Aujourd'hui, tous les membres des mouvements citoyens sont dans le collimateur de ces services en vue de satisfaire certaines ambitions politiques et égoïstes. Allusion faite aux mouvements pacifiques tels que: LUCHA, FILIMBI, COMPTE A REBOURS, EKOKI et tant d'autres. La communauté internationale doit protéger un peuple impuissant et maltraité par ses dirigeants étatiques.

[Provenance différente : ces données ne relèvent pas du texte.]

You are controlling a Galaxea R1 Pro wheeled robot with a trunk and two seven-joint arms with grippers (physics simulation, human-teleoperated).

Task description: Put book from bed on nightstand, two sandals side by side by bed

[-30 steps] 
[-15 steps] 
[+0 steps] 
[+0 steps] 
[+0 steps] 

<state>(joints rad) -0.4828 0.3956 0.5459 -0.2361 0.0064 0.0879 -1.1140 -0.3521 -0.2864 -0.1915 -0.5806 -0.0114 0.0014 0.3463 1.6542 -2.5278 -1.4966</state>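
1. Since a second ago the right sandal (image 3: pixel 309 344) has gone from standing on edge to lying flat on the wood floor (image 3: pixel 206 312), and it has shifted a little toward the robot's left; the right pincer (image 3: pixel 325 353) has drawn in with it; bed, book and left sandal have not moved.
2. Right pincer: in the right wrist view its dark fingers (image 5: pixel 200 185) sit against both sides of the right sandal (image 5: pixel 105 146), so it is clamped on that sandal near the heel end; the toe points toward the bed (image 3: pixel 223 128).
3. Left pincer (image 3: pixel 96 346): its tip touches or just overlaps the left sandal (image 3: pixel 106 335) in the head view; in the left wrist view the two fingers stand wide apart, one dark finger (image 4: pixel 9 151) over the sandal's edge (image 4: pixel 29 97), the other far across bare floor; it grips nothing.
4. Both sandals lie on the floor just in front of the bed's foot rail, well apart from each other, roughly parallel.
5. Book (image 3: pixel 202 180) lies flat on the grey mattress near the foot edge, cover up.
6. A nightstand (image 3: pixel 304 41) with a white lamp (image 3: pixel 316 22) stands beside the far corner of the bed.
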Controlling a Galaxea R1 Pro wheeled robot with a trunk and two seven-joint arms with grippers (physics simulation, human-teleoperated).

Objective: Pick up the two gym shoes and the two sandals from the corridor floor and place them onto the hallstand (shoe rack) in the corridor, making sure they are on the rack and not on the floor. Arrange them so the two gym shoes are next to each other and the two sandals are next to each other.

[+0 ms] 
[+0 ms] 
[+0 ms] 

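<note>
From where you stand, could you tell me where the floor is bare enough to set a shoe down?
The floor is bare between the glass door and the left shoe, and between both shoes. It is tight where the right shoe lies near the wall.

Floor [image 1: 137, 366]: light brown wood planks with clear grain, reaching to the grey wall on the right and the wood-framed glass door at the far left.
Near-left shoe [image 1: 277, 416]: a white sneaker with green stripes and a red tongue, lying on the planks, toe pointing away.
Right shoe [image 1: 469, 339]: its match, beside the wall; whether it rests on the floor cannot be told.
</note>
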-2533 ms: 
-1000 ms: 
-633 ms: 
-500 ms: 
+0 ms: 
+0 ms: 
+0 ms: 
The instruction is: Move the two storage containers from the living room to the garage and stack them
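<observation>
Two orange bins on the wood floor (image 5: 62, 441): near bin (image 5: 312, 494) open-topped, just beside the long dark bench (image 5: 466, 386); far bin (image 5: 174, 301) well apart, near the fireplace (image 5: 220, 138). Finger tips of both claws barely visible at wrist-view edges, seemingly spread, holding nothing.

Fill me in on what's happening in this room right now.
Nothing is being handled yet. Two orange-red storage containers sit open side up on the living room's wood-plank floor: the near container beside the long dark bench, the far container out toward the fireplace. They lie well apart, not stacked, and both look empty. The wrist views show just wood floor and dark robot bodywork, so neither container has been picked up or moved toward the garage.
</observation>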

En République démocratique du Congo, il devient difficile de faire une distinction entre le rôle de la Police et celui des troupes combattantes. Les manifestations publiques telles que reconnues par la Constitution en ses articles 22, 23, 24, 25 et 26, au lieu qu'elles soient encadrées par la Police, l'on voit toujours les troupes combattantes les réprimer, parfois camouflées en tenue de la police pour tromper la vigilance de la communauté internationale.

 

Les violations des droits de l'homme en République démocratique du Congo se commettent en toute impunité parce que cautionnées pour des intérêts politiques et égoïstes, vu aussi que les sanctions prises par la communauté internationale contre leurs auteurs sont encore inefficaces. La communauté internationale doit aller plus loin en initiant des mandats d'arrêt internationaux contre ceux qui massacrent tout un peuple en foulant aux pieds les lois internes et internationales.